Evet, hükümet ve medyası Beşar Esad ile görüşme konularına geçmişte şiddetle karşı çıkıyordu. Ama gerek terörle mücadele konusunda hem de Türkiye’deki sığınmacıların Suriye’ye dönmeleri konusunda bir çabası ve mücadelesi olduğu için Beşar Esad konusunda konsept değişikliğine gittiğini anlaşılıyor. Bu iki ana başlık Türkiye’nin temel meselesi haline geldiği için konsept değişikliği makul görülebilecektir. Bu iki konunun çözümü için “Geç olsun da güç olmasın” denilebilir.

MHP Lideri Devlet Bahçeli’nin “Türkiye’nin Suriye ile görüşme düzeyini siyasi diyalog mertebesine çıkarması, bu çerçevede terör örgütlerinin yuvalandıkları her coğrafi alandan işbirliğiyle sökülüp atılması önümüzdeki siyasi gündem konularından birisi olmaya namzettir ve hatta ciddiyetle ele alınmaya değerdir.” Değerlendirmesi meselenin anlaşılmasına dair özettir.

Kemal Kılıçdaroğlu ve yaveri Meral Akşener, Suriye ile bir kalıcı çözüm ve işbirliği yapılarak terör örgütü YPG’ye darbe vurulmasına mı kaygı duyuyor?

Yoksa seçim öncesi, Suriye yönetimiyle kurulacak bir diyalogla beraber Suriyeli sığınmacıların geri dönmesi mi bunları kaygılandırıyor?

Çünkü Kemal Kılıçdaroğlu ve ortaklarının seçim için en büyük istismar malzemesi ekonomik kriz ve Suriyeli sığınmacılar meselesidir.

Kemal Kılıçdaroğlu ve Meral Akşener hem bu konuda istismar malzemesinin ellerinden gideceği adına kaygılı hem de HDP’nin duyduğu kaygıları içselleştirdiği için Türkiye-Suriye ilişkilerinin normalleşmesine temkinli yaklaşıyor ve bu konuda zoraki konuşuyor.
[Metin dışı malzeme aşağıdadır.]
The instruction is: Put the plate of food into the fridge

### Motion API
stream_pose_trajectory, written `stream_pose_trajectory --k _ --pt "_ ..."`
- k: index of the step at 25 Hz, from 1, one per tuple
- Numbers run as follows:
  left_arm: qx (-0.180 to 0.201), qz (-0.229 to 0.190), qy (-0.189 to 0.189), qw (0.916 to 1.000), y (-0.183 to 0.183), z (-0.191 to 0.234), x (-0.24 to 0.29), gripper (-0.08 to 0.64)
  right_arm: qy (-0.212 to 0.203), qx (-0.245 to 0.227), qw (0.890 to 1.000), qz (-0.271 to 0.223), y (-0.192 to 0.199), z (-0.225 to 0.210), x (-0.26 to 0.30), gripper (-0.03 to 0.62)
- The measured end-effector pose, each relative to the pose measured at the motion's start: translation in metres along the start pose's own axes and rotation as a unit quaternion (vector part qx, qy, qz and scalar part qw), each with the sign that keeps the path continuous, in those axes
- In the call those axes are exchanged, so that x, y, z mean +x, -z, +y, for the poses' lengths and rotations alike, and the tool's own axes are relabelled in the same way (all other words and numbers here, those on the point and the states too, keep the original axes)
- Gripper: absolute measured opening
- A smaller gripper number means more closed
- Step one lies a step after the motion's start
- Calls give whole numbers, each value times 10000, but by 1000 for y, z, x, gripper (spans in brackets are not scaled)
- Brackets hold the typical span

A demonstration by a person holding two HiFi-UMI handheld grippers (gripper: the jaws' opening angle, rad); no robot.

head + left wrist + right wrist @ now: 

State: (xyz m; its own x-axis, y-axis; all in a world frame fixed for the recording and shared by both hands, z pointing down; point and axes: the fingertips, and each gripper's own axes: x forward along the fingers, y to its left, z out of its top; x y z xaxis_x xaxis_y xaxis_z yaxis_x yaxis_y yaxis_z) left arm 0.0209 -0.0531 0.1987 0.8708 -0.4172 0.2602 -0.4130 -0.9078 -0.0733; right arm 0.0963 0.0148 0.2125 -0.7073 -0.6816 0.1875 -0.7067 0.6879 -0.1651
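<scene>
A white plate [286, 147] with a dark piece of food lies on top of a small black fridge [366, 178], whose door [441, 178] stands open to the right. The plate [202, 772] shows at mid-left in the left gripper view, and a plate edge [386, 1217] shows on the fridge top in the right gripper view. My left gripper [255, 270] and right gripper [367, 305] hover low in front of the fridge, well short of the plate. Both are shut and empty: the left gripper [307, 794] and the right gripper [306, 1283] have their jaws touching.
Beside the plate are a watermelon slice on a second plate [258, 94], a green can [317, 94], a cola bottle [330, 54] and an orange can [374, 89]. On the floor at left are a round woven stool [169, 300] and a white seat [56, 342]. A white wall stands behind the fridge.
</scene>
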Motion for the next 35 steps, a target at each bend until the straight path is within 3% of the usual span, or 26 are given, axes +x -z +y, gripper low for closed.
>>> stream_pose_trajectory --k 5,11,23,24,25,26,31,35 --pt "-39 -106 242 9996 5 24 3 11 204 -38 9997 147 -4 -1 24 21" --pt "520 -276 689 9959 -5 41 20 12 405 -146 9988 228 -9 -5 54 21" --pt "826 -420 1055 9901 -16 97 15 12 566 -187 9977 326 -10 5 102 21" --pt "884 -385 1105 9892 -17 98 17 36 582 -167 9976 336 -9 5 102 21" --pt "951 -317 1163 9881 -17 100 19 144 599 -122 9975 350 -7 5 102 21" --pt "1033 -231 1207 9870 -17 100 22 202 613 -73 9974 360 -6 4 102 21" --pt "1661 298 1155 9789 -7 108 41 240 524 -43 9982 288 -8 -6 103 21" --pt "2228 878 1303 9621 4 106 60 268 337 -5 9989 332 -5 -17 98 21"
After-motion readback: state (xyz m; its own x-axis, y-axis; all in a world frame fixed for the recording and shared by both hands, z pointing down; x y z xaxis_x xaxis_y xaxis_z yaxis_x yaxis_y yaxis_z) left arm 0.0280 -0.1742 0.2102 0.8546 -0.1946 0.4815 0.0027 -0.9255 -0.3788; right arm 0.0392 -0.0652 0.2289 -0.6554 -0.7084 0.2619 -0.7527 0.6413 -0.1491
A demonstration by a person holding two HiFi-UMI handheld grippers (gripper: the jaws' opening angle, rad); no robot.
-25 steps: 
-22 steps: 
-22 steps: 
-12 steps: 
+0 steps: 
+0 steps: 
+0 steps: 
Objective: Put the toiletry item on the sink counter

Seçimlerde başarılı olmak adına HDP’yi küstürmemek için terör örgütlerini korumaları da ayrı bir şeytanlıklarıdır.

Kemal Kılıçdaroğlu “Ben yaptım, ben yaptırdım” diye ortaya düşmedi ve günler sonra konuştuysa, HDP ile yine istişare yaptıklarını göstermektedir. Çünkü yüreği ve aklı YPG’de olan bir Kemal Kılıçdaroğlu fragmanlarını izliyoruz.